Go through the lines below and count those that contain "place"; the number is all that should be returned.

*-*-*

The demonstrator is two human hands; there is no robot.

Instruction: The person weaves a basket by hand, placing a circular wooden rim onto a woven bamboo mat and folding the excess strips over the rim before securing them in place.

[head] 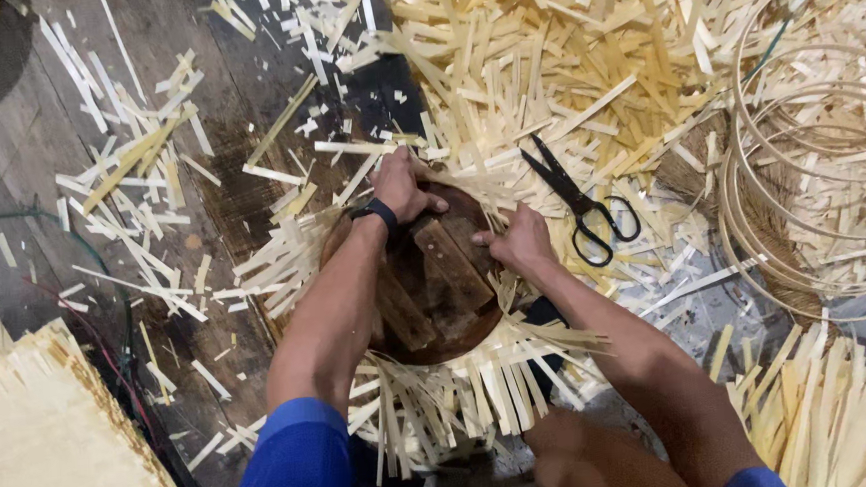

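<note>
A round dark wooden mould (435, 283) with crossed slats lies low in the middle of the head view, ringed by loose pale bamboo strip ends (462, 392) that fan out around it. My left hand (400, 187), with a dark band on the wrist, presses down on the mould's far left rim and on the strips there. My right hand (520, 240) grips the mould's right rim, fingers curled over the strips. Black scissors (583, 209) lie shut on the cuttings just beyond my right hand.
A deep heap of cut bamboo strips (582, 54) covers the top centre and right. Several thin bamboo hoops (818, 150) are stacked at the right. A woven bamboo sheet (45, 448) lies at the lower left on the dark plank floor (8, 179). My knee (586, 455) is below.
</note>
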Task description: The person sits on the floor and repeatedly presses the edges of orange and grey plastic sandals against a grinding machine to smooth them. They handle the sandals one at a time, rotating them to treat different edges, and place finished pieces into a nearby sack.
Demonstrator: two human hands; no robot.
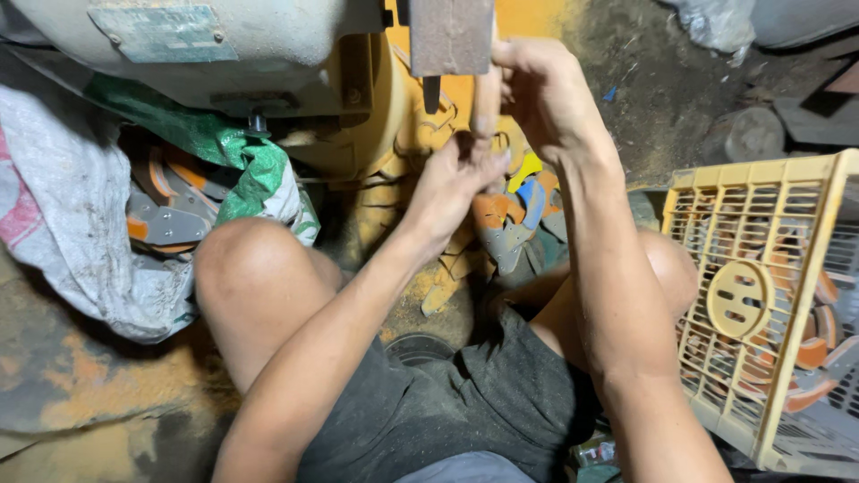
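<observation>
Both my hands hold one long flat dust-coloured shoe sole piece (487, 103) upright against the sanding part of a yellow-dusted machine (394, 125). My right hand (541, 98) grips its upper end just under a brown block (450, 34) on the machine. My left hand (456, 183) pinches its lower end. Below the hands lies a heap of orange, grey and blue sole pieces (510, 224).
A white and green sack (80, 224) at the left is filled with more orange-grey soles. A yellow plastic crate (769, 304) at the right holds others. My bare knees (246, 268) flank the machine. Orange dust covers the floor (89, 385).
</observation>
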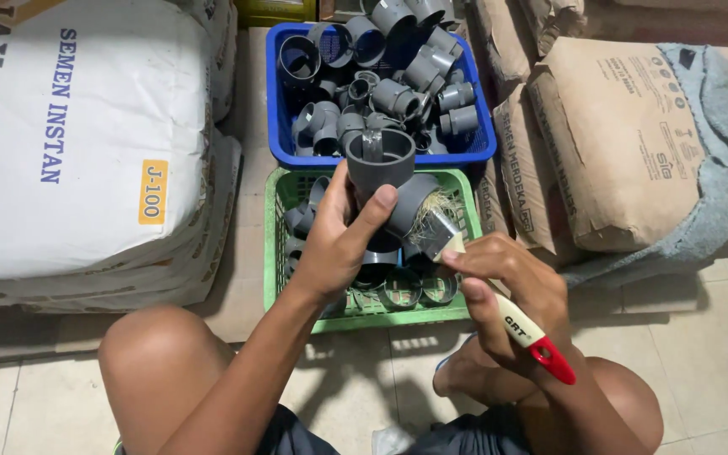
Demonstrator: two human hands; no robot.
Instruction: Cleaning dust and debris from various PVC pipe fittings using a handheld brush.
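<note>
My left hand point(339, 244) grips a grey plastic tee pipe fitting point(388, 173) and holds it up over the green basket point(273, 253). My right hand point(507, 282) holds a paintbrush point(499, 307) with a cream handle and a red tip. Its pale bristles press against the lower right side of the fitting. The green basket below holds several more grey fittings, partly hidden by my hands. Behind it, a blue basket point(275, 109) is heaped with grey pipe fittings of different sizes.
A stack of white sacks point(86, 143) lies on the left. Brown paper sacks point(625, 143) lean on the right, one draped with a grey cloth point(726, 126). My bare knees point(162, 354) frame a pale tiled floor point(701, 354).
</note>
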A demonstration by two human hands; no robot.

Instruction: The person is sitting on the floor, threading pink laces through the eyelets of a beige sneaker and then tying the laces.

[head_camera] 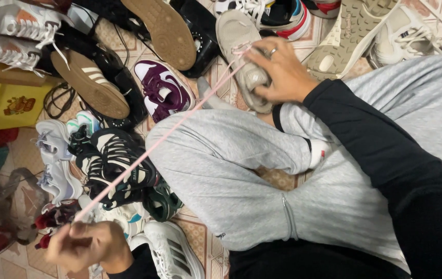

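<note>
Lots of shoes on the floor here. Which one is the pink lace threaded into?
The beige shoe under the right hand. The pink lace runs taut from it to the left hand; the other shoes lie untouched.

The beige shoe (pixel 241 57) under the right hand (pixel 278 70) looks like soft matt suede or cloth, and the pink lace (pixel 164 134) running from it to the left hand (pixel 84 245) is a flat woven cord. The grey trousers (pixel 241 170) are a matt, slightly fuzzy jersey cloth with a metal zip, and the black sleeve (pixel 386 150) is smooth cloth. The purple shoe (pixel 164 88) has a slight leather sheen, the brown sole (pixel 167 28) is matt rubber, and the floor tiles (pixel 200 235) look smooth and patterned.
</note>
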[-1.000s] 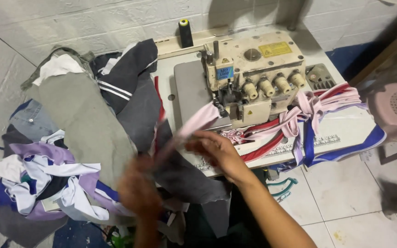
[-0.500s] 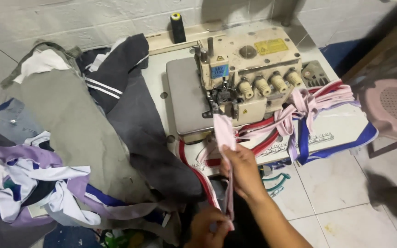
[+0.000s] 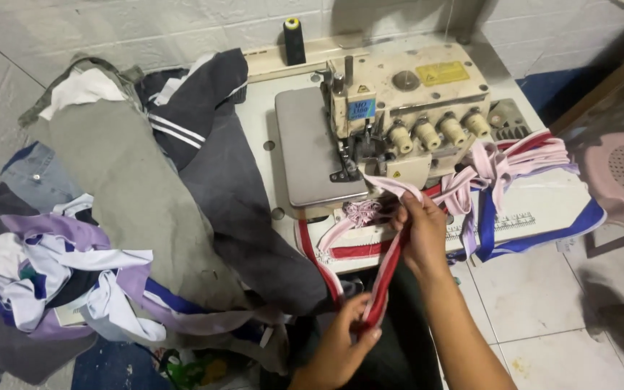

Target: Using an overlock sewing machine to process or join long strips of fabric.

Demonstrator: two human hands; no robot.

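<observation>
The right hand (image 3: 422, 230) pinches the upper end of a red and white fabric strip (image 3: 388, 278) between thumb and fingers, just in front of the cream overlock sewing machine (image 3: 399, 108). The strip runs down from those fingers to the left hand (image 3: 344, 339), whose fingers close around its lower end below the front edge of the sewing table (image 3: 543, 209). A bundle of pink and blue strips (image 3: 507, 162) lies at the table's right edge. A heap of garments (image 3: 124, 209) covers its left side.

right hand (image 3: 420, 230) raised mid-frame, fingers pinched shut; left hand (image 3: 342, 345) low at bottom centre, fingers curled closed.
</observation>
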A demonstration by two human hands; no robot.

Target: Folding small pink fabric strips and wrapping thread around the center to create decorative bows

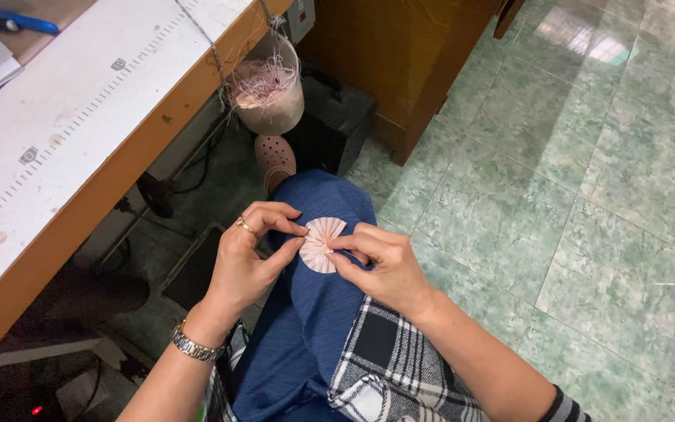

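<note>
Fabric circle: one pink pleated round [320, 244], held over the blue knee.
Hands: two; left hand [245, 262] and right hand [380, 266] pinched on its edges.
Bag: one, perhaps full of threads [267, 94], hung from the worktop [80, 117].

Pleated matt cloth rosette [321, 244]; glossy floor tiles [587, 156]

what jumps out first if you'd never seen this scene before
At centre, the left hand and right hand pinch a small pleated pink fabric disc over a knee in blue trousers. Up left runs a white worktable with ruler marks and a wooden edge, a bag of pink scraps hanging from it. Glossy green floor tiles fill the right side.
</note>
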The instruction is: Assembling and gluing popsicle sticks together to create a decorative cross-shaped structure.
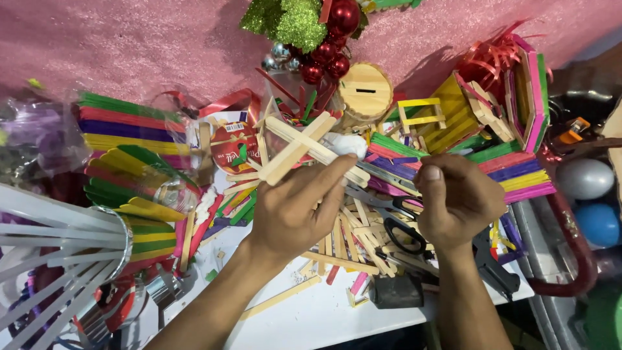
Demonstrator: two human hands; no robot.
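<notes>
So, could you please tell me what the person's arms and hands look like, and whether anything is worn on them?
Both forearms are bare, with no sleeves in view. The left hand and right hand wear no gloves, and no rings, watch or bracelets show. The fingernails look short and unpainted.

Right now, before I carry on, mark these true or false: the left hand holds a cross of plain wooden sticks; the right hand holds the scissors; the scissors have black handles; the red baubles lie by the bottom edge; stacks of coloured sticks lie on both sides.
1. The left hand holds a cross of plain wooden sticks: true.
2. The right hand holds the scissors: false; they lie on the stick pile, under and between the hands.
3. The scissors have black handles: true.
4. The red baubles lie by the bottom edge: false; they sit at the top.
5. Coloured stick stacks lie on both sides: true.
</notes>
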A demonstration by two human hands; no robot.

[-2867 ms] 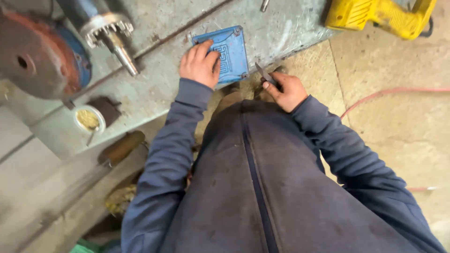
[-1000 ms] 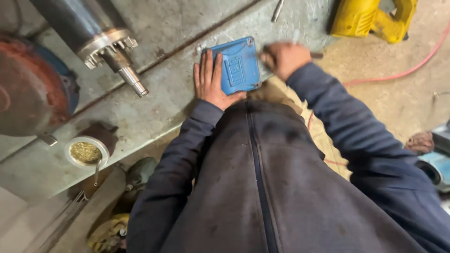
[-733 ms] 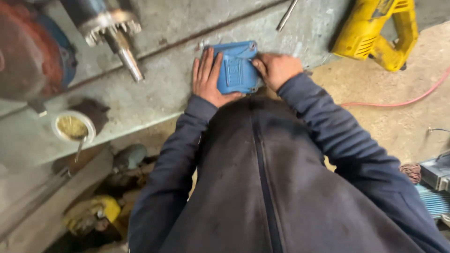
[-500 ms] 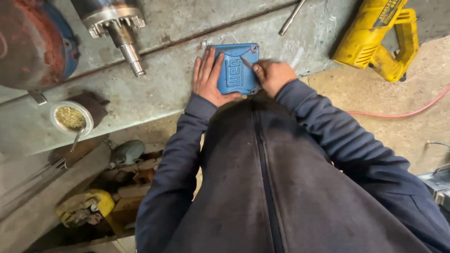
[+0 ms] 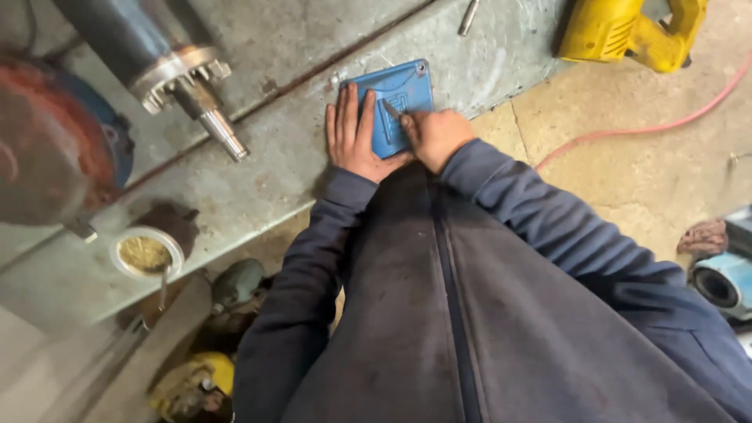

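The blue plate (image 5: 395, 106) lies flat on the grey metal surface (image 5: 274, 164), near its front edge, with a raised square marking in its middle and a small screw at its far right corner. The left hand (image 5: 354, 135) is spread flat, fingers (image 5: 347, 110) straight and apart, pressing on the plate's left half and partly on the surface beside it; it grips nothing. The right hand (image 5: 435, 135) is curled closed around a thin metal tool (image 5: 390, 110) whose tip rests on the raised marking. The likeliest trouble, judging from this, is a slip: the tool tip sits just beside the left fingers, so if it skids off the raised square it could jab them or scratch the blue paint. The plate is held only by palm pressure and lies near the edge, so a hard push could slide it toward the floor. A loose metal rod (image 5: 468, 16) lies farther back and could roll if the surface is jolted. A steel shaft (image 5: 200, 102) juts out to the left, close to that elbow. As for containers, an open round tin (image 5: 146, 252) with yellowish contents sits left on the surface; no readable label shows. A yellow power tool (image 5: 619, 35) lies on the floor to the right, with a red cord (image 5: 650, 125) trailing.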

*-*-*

● **Written response**
2